ASSIGNMENT:
Restate each record exactly as it was written.

[Records contained in a dataset]
▽

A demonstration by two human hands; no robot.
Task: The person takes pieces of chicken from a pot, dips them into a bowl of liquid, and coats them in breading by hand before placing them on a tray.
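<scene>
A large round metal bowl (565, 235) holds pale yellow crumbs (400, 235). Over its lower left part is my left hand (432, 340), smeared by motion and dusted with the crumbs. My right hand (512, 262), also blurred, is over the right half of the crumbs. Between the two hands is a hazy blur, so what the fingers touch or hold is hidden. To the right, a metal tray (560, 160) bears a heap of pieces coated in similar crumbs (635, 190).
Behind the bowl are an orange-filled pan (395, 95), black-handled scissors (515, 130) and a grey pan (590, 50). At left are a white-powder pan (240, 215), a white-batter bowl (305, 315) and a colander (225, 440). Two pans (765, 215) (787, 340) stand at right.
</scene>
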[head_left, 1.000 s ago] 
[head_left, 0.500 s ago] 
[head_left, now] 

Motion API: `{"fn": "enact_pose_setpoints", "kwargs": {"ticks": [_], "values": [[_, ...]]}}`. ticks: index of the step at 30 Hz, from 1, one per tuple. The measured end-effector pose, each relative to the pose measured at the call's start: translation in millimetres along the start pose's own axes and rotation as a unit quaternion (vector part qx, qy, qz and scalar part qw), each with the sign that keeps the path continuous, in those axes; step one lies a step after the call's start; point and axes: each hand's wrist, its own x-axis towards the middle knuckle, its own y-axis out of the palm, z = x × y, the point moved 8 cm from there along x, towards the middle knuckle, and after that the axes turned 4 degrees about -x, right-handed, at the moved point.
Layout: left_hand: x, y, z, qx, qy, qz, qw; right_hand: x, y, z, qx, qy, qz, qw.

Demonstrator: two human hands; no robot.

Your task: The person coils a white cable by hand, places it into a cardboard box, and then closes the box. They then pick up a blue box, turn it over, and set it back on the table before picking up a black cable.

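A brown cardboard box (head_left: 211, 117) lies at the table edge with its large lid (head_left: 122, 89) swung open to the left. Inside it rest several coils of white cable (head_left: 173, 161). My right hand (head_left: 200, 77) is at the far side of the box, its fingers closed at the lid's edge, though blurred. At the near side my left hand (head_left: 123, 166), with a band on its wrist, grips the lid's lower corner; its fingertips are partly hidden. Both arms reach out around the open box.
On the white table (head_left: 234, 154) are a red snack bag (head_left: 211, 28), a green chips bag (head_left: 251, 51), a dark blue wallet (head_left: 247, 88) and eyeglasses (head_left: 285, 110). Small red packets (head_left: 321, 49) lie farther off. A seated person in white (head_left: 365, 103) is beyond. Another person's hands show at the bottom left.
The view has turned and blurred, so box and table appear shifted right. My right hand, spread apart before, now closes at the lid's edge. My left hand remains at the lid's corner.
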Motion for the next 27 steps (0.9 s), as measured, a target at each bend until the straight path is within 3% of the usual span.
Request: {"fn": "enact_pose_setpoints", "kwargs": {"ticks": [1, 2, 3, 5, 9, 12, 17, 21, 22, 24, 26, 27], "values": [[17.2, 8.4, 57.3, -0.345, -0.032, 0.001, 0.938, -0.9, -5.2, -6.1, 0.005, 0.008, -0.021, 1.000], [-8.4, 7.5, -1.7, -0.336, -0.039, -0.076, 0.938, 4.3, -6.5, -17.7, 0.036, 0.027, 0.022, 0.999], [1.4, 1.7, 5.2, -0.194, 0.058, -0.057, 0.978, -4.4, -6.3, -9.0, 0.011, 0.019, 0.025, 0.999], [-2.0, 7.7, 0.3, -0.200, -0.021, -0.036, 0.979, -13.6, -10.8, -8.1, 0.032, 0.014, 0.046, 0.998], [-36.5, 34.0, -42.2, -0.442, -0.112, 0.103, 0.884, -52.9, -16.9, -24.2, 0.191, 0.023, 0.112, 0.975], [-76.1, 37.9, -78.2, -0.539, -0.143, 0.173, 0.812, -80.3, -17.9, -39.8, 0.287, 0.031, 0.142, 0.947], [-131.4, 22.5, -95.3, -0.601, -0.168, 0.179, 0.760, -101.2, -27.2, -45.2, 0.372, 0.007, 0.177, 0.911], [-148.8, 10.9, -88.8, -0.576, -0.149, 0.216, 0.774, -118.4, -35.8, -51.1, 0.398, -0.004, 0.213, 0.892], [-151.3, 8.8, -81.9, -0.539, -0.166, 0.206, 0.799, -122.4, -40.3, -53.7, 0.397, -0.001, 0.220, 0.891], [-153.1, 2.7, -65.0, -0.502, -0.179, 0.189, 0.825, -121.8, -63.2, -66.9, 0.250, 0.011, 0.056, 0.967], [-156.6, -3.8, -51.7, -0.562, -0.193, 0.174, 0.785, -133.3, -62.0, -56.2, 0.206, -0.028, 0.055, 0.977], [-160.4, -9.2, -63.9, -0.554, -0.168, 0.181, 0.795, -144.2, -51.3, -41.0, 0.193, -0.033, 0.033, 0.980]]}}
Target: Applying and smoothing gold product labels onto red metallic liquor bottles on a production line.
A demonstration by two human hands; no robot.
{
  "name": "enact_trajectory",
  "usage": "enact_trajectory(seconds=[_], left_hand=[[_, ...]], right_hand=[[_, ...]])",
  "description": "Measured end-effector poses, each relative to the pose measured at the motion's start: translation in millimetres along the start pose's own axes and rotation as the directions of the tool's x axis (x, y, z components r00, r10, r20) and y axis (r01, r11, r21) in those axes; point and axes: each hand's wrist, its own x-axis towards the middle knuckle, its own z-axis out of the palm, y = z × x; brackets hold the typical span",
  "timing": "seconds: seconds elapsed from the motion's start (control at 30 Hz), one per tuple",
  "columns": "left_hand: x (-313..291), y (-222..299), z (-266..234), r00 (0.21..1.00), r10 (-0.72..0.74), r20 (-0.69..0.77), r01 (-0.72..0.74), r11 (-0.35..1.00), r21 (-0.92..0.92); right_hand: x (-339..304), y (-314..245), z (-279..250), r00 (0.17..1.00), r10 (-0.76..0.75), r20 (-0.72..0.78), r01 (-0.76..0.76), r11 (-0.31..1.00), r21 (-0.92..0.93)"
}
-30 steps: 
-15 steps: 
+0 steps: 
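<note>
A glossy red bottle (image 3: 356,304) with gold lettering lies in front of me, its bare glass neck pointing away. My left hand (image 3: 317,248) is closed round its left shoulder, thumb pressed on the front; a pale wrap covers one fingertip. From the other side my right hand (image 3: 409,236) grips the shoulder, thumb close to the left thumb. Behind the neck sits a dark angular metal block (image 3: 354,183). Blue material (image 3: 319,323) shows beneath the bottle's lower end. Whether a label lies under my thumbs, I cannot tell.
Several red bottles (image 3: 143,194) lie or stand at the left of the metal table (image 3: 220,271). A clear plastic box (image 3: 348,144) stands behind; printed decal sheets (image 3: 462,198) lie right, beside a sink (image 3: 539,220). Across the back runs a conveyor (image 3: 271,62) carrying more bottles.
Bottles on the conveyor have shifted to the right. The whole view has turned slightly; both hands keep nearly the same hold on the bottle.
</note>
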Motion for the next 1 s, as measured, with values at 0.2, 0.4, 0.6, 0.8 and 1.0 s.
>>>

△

TASK RESPONSE:
A demonstration by two human hands; no robot.
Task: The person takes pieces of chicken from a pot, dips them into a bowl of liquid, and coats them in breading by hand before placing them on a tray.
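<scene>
A large round metal bowl (565, 235) holds pale yellow crumbs (400, 235). Over its lower left part is my left hand (432, 340), smeared by motion and dusted with the crumbs. My right hand (512, 262), also blurred, is over the right half of the crumbs. Between the two hands is a hazy blur, so what the fingers touch or hold is hidden. To the right, a metal tray (560, 160) bears a heap of pieces coated in similar crumbs (635, 190).
Behind the bowl are an orange-filled pan (395, 95), black-handled scissors (515, 130) and a grey pan (590, 50). At left are a white-powder pan (240, 215), a white-batter bowl (305, 315) and a colander (225, 440). Two pans (765, 215) (787, 340) stand at right.
</scene>
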[head_left, 1.000 s ago] 
[head_left, 0.500 s ago] 
[head_left, now] 

Motion API: `{"fn": "enact_pose_setpoints", "kwargs": {"ticks": [_], "values": [[_, ...]]}}`. ticks: index of the step at 30 Hz, from 1, one per tuple. The measured end-effector pose, each relative to the pose measured at the call's start: translation in millimetres along the start pose's own axes and rotation as a unit quaternion (vector part qx, qy, qz and scalar part qw), each with the sign that keeps the path continuous, in those axes; step one lies a step after the call's start; point and axes: each hand's wrist, its own x-axis towards the middle knuckle, its own y-axis out of the palm, z = x × y, the point moved 8 cm from there along x, towards the middle knuckle, and after that the axes turned 4 degrees about -x, right-handed, at the moved point.
Layout: left_hand: x, y, z, qx, qy, qz, qw; right_hand: x, y, z, qx, qy, qz, qw.

Demonstrator: two human hands; no robot.

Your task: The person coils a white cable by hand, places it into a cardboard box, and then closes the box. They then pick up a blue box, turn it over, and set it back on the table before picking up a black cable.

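A brown cardboard box (head_left: 211, 117) lies at the table edge with its large lid (head_left: 122, 89) swung open to the left. Inside it rest several coils of white cable (head_left: 173, 161). My right hand (head_left: 200, 77) is at the far side of the box, its fingers closed at the lid's edge, though blurred. At the near side my left hand (head_left: 123, 166), with a band on its wrist, grips the lid's lower corner; its fingertips are partly hidden. Both arms reach out around the open box.
On the white table (head_left: 234, 154) are a red snack bag (head_left: 211, 28), a green chips bag (head_left: 251, 51), a dark blue wallet (head_left: 247, 88) and eyeglasses (head_left: 285, 110). Small red packets (head_left: 321, 49) lie farther off. A seated person in white (head_left: 365, 103) is beyond. Another person's hands show at the bottom left.
The view has turned and blurred, so box and table appear shifted right. My right hand, spread apart before, now closes at the lid's edge. My left hand remains at the lid's corner.
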Motion for the next 27 steps (0.9 s), as measured, a target at each bend until the straight path is within 3% of the usual span.
Request: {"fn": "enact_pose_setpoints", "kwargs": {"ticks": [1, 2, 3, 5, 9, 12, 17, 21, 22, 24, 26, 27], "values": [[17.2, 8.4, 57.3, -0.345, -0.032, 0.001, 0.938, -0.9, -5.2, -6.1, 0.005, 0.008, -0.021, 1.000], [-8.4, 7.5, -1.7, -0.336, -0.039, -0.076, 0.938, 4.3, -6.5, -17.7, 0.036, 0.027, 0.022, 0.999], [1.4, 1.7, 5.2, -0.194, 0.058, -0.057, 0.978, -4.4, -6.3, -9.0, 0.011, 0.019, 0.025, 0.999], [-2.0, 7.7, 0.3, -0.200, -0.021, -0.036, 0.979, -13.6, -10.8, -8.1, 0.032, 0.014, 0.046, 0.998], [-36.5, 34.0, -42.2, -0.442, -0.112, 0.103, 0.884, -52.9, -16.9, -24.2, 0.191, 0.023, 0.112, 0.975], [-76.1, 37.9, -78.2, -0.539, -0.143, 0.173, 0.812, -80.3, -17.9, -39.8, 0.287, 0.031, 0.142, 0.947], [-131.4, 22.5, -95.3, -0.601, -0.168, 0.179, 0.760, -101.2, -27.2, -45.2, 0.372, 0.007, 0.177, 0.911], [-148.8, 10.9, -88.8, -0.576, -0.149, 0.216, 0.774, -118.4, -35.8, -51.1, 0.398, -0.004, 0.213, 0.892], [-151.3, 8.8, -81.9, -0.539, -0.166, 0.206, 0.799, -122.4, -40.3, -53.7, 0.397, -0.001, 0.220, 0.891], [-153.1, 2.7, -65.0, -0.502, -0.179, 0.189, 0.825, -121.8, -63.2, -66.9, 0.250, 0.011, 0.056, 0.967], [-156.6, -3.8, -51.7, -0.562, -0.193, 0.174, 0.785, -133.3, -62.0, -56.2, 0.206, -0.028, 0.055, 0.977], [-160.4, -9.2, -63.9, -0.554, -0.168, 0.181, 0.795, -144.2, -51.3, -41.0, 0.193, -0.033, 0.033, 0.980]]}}
Target: Applying and smoothing gold product labels onto red metallic liquor bottles on a production line.
A demonstration by two human hands; no robot.
{
  "name": "enact_trajectory",
  "usage": "enact_trajectory(seconds=[_], left_hand=[[_, ...]], right_hand=[[_, ...]])",
  "description": "Measured end-effector poses, each relative to the pose measured at the motion's start: translation in millimetres along the start pose's own axes and rotation as the directions of the tool's x axis (x, y, z components r00, r10, r20) and y axis (r01, r11, r21) in those axes; point and axes: each hand's wrist, its own x-axis towards the middle knuckle, its own z-axis out of the palm, y = z × x; brackets hold the typical span",
  "timing": "seconds: seconds elapsed from the motion's start (control at 30 Hz), one per tuple",
  "columns": "left_hand: x (-313..291), y (-222..299), z (-266..234), r00 (0.21..1.00), r10 (-0.72..0.74), r20 (-0.69..0.77), r01 (-0.72..0.74), r11 (-0.35..1.00), r21 (-0.92..0.92); right_hand: x (-339..304), y (-314..245), z (-279..250), r00 (0.17..1.00), r10 (-0.76..0.75), r20 (-0.72..0.78), r01 (-0.76..0.76), r11 (-0.31..1.00), r21 (-0.92..0.93)"
}
-30 steps: 
-15 steps: 
+0 steps: 
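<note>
A glossy red bottle (image 3: 356,304) with gold lettering lies in front of me, its bare glass neck pointing away. My left hand (image 3: 317,248) is closed round its left shoulder, thumb pressed on the front; a pale wrap covers one fingertip. From the other side my right hand (image 3: 409,236) grips the shoulder, thumb close to the left thumb. Behind the neck sits a dark angular metal block (image 3: 354,183). Blue material (image 3: 319,323) shows beneath the bottle's lower end. Whether a label lies under my thumbs, I cannot tell.
Several red bottles (image 3: 143,194) lie or stand at the left of the metal table (image 3: 220,271). A clear plastic box (image 3: 348,144) stands behind; printed decal sheets (image 3: 462,198) lie right, beside a sink (image 3: 539,220). Across the back runs a conveyor (image 3: 271,62) carrying more bottles.
Bottles on the conveyor have shifted to the right. The whole view has turned slightly; both hands keep nearly the same hold on the bottle.
</note>
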Motion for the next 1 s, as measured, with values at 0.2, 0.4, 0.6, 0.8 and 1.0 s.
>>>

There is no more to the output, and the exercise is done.